Task details.
The response should consist solely of the line containing "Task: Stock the" and the lines after it through the end of the listing below, repeated exactly.

Dataset section: Begin

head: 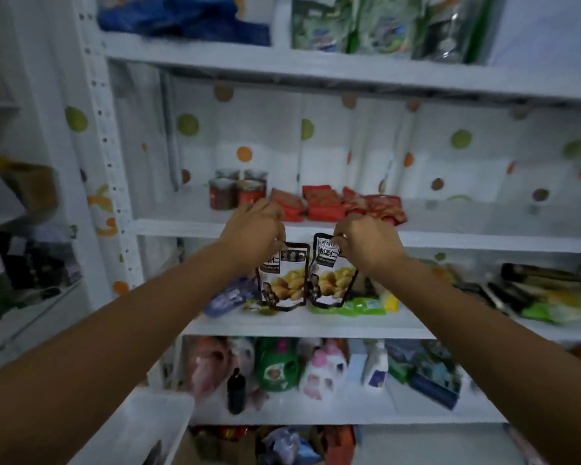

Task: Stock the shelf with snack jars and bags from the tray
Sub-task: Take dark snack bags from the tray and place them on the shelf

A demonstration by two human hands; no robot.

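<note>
My left hand (254, 229) pinches the top of a white snack bag with a black border and yellow nuts printed on it (284, 280). My right hand (369, 243) pinches the top of a matching bag (331, 276). Both bags hang side by side in front of the white shelf board (182, 227), just below its front edge. On that board stand several red-labelled snack jars (237, 193) at the left and several red snack bags (336, 204) in a row beside them. The right half of the board is bare.
The shelf below holds green and purple packets (363, 305) and dark packets (547, 293) at the right. Lower still stand detergent bottles (277, 367). A clear plastic tray (138, 427) sits at the bottom left. Green bags (359, 25) fill the top shelf.
</note>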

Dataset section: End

Output for this exercise.
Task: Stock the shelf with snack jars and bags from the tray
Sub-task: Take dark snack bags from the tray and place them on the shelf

A demonstration by two human hands; no robot.

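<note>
My left hand (254, 229) pinches the top of a white snack bag with a black border and yellow nuts printed on it (284, 280). My right hand (369, 243) pinches the top of a matching bag (331, 276). Both bags hang side by side in front of the white shelf board (182, 227), just below its front edge. On that board stand several red-labelled snack jars (237, 193) at the left and several red snack bags (336, 204) in a row beside them. The right half of the board is bare.
The shelf below holds green and purple packets (363, 305) and dark packets (547, 293) at the right. Lower still stand detergent bottles (277, 367). A clear plastic tray (138, 427) sits at the bottom left. Green bags (359, 25) fill the top shelf.
</note>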

The exercise is now complete.